Granada CF

Suplentes que un día fueron intocables

Raúl Baena, en el partido ante el Albacete/Ramón L. Pérez
Raúl Baena, en el partido ante el Albacete / Ramón L. Pérez

La situación de algunos futbolistas de la actual plantilla del Granada ha variado mucho del inicio de curso a ahora

Camilo Álvarez
CAMILO ÁLVAREZGranada

Una temporada, máxime en Segunda división (42 jornadas), es demasiado larga para acomodarse. Los jugadores que un día parecen intocables son totalmente prescindibles solo una semana después. Eso es lo que le ha ocurrido a varios integrantes de la plantilla rojiblanca, que han pasado de jugarlo todo a no contar en exceso para su entrenador. Las lesiones en muchos casos les han castigado severamente. Así le ocurrió a Germán Sánchez. Durante la pretemporada demostró ser el zaguero en mejores condiciones, un estado de forma que mantuvo en los dos primeros partidos de Liga. Pero una inoportuna lesión en el pie le apartó dos meses del campo. En ese tiempo el club, viendo las carencias atrás, sorprendió con el fichaje de Chico Flores, libre, ya con la competición en marcha y el mercado de verano cerrado.

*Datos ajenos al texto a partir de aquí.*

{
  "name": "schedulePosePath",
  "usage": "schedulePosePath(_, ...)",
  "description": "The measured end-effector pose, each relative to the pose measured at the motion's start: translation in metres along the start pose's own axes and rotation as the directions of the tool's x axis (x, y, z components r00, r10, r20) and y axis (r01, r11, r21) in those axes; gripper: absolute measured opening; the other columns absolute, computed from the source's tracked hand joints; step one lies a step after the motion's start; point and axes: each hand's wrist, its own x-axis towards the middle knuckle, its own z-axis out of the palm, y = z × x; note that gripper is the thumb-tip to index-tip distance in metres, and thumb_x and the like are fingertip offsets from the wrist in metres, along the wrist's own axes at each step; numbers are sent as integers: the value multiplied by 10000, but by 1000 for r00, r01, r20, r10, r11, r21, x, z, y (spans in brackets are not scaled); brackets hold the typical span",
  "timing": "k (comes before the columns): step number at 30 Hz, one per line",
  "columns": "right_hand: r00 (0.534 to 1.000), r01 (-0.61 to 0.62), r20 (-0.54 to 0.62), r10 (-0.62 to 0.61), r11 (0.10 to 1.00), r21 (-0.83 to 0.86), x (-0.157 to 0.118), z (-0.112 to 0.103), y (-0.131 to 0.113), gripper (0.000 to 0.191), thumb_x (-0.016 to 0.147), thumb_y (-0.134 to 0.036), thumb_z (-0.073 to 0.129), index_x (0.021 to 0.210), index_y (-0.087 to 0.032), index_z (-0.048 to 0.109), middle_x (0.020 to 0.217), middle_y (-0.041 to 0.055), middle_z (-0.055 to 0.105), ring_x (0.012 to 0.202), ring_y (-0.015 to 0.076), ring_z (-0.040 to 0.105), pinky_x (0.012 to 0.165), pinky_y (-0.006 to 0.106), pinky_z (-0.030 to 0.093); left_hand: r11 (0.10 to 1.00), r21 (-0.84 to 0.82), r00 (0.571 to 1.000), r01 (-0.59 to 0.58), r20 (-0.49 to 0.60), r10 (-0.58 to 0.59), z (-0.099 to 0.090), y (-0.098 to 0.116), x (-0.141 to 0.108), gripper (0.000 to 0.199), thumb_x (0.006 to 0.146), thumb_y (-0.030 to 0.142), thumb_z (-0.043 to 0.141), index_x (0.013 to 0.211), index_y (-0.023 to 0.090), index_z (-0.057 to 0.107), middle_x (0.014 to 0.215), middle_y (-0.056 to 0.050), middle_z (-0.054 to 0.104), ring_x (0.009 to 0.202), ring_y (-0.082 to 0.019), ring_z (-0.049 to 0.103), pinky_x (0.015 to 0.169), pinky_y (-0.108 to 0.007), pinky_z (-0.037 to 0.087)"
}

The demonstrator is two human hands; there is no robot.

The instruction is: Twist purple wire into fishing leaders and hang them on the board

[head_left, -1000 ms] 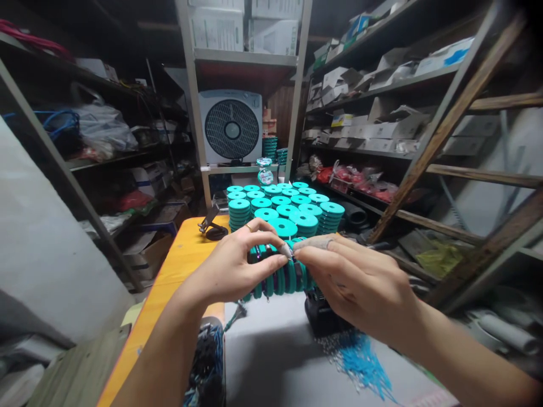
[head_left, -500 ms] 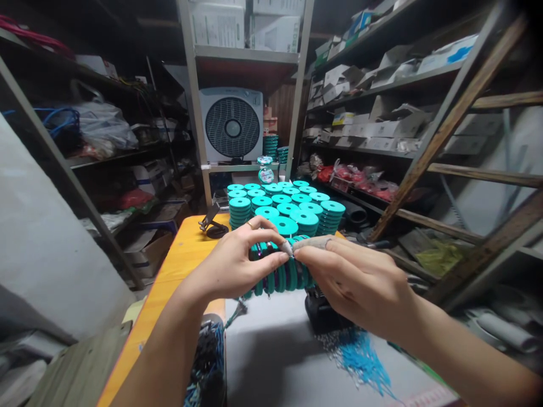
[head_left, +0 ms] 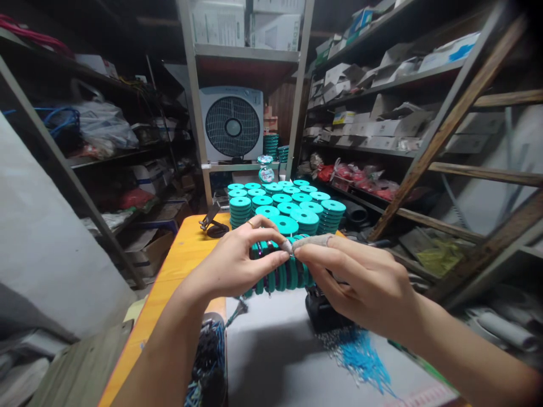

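My left hand (head_left: 250,254) and my right hand (head_left: 360,268) meet fingertip to fingertip at the middle of the view. Thumb and index finger of each are pinched together on something too small to make out. A pale wrap covers the right index finger, and the left index tip is wrapped too. Directly behind the fingers is a row of teal spools (head_left: 280,280) standing on edge, partly hidden by my hands. Beyond them, stacks of flat teal spools (head_left: 305,217) fill the far end of the table.
On the grey work surface (head_left: 271,350) lie a bunch of blue cords with metal ends (head_left: 365,359) and a black object (head_left: 318,311). A tray of dark and blue cords (head_left: 207,356) sits at the left. A box fan (head_left: 232,124) and a wooden ladder (head_left: 449,164) stand beyond.
The right hand's fingers have shifted very slightly at the pinch. The left hand holds nearly the same pose, and the spools and cords are as before.
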Motion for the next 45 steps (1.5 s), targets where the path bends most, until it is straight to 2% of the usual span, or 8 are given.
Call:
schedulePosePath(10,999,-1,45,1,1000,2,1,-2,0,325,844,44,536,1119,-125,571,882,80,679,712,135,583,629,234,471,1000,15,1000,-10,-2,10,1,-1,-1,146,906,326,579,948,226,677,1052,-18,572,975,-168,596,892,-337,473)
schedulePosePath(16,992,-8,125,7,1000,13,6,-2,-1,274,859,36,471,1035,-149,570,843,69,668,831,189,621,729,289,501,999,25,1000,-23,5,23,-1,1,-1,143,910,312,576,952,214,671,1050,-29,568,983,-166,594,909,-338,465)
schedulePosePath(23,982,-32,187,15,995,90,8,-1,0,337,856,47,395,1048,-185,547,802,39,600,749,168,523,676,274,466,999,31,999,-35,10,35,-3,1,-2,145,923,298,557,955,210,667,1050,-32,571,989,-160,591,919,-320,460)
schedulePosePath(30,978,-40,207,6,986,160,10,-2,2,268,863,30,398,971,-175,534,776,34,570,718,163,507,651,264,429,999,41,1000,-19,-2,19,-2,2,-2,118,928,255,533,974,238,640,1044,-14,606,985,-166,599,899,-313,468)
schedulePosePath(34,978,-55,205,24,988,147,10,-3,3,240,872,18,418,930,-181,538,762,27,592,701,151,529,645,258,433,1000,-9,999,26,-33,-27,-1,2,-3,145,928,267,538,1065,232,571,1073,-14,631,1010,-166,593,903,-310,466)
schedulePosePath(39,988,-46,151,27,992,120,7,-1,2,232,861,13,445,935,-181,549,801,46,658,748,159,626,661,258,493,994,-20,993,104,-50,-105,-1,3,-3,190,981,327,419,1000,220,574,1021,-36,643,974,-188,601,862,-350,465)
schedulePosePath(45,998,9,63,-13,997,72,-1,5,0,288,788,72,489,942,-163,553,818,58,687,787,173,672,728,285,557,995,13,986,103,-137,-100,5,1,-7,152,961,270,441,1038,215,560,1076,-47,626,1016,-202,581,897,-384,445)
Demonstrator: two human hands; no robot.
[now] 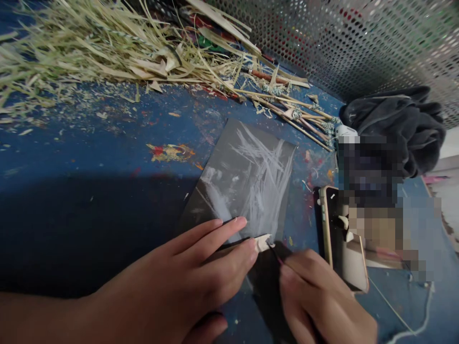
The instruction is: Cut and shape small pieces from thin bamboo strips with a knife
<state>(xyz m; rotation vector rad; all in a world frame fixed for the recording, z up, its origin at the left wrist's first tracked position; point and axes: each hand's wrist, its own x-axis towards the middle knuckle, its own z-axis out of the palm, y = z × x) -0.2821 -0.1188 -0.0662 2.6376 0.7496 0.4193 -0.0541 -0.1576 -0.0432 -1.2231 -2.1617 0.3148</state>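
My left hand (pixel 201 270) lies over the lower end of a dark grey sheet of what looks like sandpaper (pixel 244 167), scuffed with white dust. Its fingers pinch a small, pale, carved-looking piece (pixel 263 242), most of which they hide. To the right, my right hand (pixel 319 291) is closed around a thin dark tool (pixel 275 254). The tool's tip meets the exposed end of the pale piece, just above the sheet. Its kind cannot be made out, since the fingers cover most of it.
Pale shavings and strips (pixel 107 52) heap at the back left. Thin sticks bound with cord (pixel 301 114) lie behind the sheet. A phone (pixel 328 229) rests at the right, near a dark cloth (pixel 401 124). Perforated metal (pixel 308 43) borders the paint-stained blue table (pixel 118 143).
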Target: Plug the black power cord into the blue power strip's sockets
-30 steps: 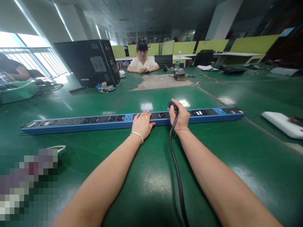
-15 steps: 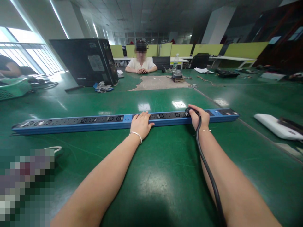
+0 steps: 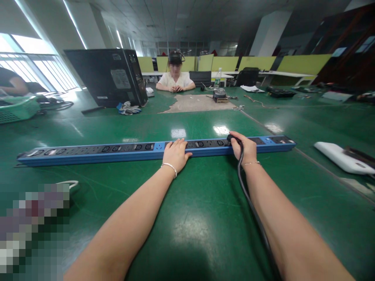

Ese movimiento jugó en contra del defensa de San Fernando, al que ya no se le puede considerar titular indiscutible. Sí ostenta el cargo de tercer central. Cuando uno de los dos titulares (Chico y Saunier) se ausenta, el entrenador del Granada acude a Germán. Y siempre ha cumplido. Puede sacar pecho de que de los ocho partidos en los que ha jugado (siete de titular), en cinco el conjunto rojiblanco ha acabado con la portería a cero.

Algo similar, pero con un mayor margen para haberse asentado, le ocurrió a Raúl Baena. Desde el principio asumió un papel principal, incluso siendo capitán. Jugó las once primeras jornadas como titular. Sin embargo, en el partido frente al Numancia se lesionó. Durante la semana previa arrastró unas molestias en el abductor. En el partido en Los Pajaritos sufrió un pinchazo en el gemelo que le hizo estar fuera mucho tiempo. Cuando regresó, Alberto Martín ya le había tomado la delantera como mediocentro de corte defensivo y Kunde se había instalado definitivamente en la medular, acompañando a Montoro siempre que el valenciano ha estado disponibles.

Baena ha tenido un papel testimonial desde esa jornada undécima. Ha contado con minutos en seis partidos más, salpicados en el tiempo, en los que apenas ha tenido incidencia. Su entrega en los entrenamientos y en los partidos es incuestionable, pero tampoco su aportación ha sido sobresaliente, lo que le ha relegado a un papel secundario de un tiempo a esta parte.

Cuestión de rendimiento

El caso de Espinosa no se puede explicar acudiendo a una lesión para frenar su progresión. La situación del talaverano es peculiar. Como los dos anteriores, formó parte de los ‘onces’ de Oltra con asiduidad. Desde que llegó estaba llamado a marcar la diferencia por su calidad. Detalles muy puntuales ha dejado a lo largo de sus 19 actuaciones. La irregularidad ha sido una constante en su temporada, por eso cuando Sergio Peña dispuso por fin de licencia federativa y alcanzó el tono físico óptimo se le plantó por delante en las alineaciones.

Espinosa perdió el puesto en el ‘once’ y en el banquillo. Pero de la grada fue rescatado cuando el peruano cayó lesionado en un partido con su selección. Durante ese tiempo tuvo una segunda oportunidad para demostrar todo lo que se le presuponía, pero no lo hizo. Incluso su entrenador lo probó en la banda izquierda cuando Machís se lesionó en el último partido del año. Ninguna de las dos fórmulas funcionó y Espinosa se ha convertido en habitual descarte de Oltra en cada convocatoria. Acumula ocho jornadas consecutivas sin ser llamado para formar parte de la lista de 18.

No es tan extremo el caso de Pedro, que sí entra en las convocatorias, pero ahora le toca el papel de revulsivo. Tres jornadas acumula el alicantino sentado en el banquillo después de haberlo jugado todo mientras ha estado disponible. 28 partidos (26 de ellos de titular), que suman un total de 2.220 minutos demuestran su importancia en el equipo durante gran parte de la temporada. A diferencia de Espinosa, Pedro sí aportó, y mucho, en el primer tramo del campeonato, donde sumó para la causa seis goles. Pero desde antes de acabar la primera vuelta empezó a dar síntomas de agotamiento en su fútbol. La llegada de Hjulsager y Agra en el mercado de invierno elevó el nivel y el de Aspe ha visto cómo le movían la silla.